▶ YOUR TASK:
From the opening line of the records through the line bearing "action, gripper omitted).", set down every line exactly.
=== ENTRIES SUPPLIED ===
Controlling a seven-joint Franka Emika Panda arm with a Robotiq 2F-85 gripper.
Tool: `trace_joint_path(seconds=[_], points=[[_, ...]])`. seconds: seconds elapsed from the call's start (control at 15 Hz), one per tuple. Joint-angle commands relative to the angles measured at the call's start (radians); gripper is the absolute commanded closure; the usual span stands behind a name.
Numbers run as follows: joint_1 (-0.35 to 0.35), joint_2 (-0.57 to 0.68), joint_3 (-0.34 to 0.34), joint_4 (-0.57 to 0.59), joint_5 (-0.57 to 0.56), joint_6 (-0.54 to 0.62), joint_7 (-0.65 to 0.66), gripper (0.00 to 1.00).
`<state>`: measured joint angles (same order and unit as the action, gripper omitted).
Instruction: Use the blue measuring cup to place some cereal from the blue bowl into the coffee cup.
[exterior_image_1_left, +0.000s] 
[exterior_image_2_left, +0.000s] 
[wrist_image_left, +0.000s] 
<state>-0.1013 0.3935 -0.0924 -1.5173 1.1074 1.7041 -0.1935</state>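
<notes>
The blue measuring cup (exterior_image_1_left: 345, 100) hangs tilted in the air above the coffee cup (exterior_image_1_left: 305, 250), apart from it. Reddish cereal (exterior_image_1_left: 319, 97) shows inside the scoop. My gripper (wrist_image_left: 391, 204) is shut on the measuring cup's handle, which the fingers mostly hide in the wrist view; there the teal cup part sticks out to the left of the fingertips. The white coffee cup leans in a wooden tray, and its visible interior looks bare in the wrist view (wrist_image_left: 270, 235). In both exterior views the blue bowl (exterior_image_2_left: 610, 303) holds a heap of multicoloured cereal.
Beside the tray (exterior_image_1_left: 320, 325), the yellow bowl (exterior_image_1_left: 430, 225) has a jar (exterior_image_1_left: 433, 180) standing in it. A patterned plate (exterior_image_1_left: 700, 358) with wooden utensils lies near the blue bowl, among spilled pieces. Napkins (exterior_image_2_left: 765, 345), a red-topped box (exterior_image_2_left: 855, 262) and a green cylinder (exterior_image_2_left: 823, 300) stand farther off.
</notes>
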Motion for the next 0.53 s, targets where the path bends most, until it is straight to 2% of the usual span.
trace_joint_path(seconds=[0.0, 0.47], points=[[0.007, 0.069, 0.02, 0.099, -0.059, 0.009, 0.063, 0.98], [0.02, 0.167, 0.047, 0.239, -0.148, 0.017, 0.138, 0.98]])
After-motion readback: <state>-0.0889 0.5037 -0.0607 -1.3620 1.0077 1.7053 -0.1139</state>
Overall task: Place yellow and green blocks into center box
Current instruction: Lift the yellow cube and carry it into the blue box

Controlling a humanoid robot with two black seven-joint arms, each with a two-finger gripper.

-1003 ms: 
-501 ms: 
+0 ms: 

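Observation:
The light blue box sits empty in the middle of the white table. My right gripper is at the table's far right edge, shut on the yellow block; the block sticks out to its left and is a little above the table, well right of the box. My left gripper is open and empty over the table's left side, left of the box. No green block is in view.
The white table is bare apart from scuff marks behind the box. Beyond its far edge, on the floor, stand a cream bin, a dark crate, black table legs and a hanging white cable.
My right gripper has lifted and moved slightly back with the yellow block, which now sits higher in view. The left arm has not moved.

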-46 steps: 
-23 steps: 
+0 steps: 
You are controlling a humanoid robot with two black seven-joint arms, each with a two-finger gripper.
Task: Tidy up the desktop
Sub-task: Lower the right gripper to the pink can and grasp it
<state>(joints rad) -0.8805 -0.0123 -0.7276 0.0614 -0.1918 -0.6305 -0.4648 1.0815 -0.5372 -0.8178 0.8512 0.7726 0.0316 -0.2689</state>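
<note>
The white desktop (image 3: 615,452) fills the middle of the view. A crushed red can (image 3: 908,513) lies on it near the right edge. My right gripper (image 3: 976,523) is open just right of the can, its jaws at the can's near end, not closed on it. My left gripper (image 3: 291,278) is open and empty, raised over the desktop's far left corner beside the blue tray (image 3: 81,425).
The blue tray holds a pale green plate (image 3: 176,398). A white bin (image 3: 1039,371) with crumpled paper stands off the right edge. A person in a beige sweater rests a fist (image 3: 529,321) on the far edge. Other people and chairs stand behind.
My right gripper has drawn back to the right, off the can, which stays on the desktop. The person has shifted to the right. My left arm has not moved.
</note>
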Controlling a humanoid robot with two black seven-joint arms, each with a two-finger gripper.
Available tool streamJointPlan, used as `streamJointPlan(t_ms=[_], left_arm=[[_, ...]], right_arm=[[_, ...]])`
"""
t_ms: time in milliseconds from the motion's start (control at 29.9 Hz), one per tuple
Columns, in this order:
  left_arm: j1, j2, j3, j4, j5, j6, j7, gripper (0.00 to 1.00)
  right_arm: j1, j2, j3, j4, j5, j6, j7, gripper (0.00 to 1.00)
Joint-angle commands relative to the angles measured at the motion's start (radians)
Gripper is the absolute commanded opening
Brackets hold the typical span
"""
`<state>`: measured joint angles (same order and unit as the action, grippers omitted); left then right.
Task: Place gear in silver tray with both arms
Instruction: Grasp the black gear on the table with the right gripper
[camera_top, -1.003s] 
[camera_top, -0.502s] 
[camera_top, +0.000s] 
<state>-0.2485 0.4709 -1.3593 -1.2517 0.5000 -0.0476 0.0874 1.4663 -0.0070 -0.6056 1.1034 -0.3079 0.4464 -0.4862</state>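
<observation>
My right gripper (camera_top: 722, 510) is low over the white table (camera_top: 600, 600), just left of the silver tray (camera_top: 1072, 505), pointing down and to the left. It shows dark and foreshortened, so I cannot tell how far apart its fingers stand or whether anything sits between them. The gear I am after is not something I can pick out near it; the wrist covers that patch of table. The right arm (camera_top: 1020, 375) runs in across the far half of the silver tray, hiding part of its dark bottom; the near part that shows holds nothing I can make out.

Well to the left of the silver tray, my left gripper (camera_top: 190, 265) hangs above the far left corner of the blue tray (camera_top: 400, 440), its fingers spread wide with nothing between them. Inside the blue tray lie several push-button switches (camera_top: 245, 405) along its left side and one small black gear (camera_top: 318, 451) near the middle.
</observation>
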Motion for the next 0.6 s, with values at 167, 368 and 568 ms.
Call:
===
▶ FINAL ANSWER:
Controlling a seven-joint Franka Emika Panda arm with a Robotiq 2F-85 gripper.
Tool: `trace_joint_path(seconds=[_], points=[[_, ...]])`. seconds: seconds elapsed from the call's start (control at 15 Hz), one per tuple. Joint-angle commands relative to the angles measured at the call's start (radians); gripper is the absolute commanded closure; the usual span stands behind a name.
Numbers run as follows: joint_1 (-0.35 to 0.35), joint_2 (-0.57 to 0.68), joint_3 (-0.34 to 0.34), joint_4 (-0.57 to 0.59), joint_5 (-0.57 to 0.56), joint_6 (-0.54 to 0.62), joint_7 (-0.65 to 0.66), gripper (0.00 to 1.00).
`<state>`: measured joint angles (same order and unit as the action, gripper omitted).

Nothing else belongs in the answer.